From the first line to the last, copy the listing exactly and omit the pictures.

DATA SEGMENT Start Marker

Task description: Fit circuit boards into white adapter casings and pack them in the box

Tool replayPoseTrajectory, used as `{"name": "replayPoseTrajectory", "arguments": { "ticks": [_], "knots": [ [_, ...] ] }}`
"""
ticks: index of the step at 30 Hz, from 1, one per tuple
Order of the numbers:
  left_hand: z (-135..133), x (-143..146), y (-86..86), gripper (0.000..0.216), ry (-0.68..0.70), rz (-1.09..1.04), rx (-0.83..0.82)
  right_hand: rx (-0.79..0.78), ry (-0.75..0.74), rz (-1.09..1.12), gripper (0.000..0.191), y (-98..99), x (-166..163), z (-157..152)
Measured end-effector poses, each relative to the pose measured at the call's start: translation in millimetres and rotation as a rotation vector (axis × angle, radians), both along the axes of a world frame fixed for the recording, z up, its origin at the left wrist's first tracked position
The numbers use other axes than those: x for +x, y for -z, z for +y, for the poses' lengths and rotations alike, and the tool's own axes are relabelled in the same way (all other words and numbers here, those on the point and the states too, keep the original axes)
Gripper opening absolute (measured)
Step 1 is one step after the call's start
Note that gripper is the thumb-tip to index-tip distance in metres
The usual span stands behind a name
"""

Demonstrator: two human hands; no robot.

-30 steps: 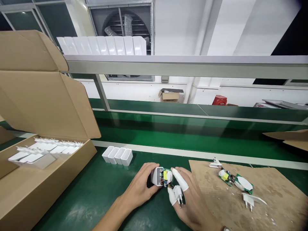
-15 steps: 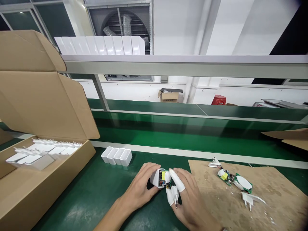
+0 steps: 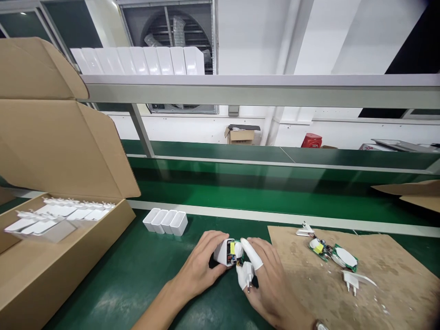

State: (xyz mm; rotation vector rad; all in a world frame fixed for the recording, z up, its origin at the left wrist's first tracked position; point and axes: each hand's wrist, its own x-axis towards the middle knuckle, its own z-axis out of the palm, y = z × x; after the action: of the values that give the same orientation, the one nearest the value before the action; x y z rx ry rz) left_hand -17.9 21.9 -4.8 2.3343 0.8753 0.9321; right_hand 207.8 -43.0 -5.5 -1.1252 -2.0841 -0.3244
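Observation:
My left hand (image 3: 201,268) is wrapped round a white charger shell (image 3: 222,251) lying on the green bench. A small circuit board (image 3: 234,251) with a yellow part sits partly inside the shell's open end. My right hand (image 3: 270,286), with white finger cots on two fingers, pinches that board and also holds a white two-pin plug piece (image 3: 248,273) against the fingers. Both hands meet at the middle of the near edge.
Several empty white shells (image 3: 165,222) stand in a row left of my hands. An open cardboard box (image 3: 65,238) with white parts fills the left. A brown cardboard sheet (image 3: 378,279) on the right carries a loose circuit board (image 3: 332,254) and plug piece (image 3: 350,280). The conveyor belt (image 3: 275,192) runs behind.
The hands and the charger have stayed almost in place. The board has gone slightly deeper into the shell and the plug piece has tilted a little downward.

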Motion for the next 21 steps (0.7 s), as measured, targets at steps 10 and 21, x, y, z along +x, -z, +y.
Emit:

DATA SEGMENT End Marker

▸ **RESPONSE AREA**:
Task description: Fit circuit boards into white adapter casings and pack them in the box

Tool replayPoseTrajectory, used as `{"name": "replayPoseTrajectory", "arguments": { "ticks": [_], "knots": [ [_, ...] ] }}`
"""
ticks: index of the step at 30 Hz, from 1, one per tuple
Order of the numbers:
  left_hand: z (-135..133), x (-143..146), y (-86..86), gripper (0.000..0.216), ry (-0.68..0.70), rz (-1.09..1.04), rx (-0.83..0.82)
  right_hand: rx (-0.79..0.78), ry (-0.75..0.74), rz (-1.09..1.12), gripper (0.000..0.191), y (-98..99), x (-166..163), z (-157..152)
Measured end-effector poses, each relative to the pose measured at the call's start: translation in millimetres and rotation as a rotation vector (axis × angle, radians), both along the axes of a world frame fixed for the recording, z up, its origin at the left wrist's first tracked position
The numbers use other axes than those: x for +x, y for -z, z for +y, for the poses' lengths and rotations alike, and the tool's own axes are relabelled in the same way (all other words and numbers here, those on the point and the states too, keep the original axes)
Gripper opening absolute (measured)
Step 1 is one step after the call's start
Note that gripper is the thumb-tip to index-tip distance in metres
The usual span stands behind a name
"""

Demonstrator: two human hands; no robot.

-30 steps: 
-15 steps: 
+0 steps: 

State: (xyz mm; rotation vector rad; all in a world frame fixed for the recording, z up, its origin at the left wrist's first tracked position; point and axes: each hand's wrist, its own x-axis towards the middle knuckle, its own z-axis out of the palm, y = z × x; after the action: of the values that give the same orientation, the one nearest the value before the action; x y z rx ry rz) left_hand -17.9 21.9 -4.8 2.3343 0.8753 0.9321; right_hand 207.8 -43.0 -5.5 -1.1252 -2.0841 -0.3244
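Observation:
My left hand (image 3: 201,268) is wrapped round a white charger shell (image 3: 222,251) lying on the green bench. A small circuit board (image 3: 234,251) with a yellow part sits partly inside the shell's open end. My right hand (image 3: 270,286), with white finger cots on two fingers, pinches that board and also holds a white two-pin plug piece (image 3: 248,273) against the fingers. Both hands meet at the middle of the near edge.
Several empty white shells (image 3: 165,222) stand in a row left of my hands. An open cardboard box (image 3: 65,238) with white parts fills the left. A brown cardboard sheet (image 3: 378,279) on the right carries a loose circuit board (image 3: 332,254) and plug piece (image 3: 350,280). The conveyor belt (image 3: 275,192) runs behind.
The hands and the charger have stayed almost in place. The board has gone slightly deeper into the shell and the plug piece has tilted a little downward.
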
Motion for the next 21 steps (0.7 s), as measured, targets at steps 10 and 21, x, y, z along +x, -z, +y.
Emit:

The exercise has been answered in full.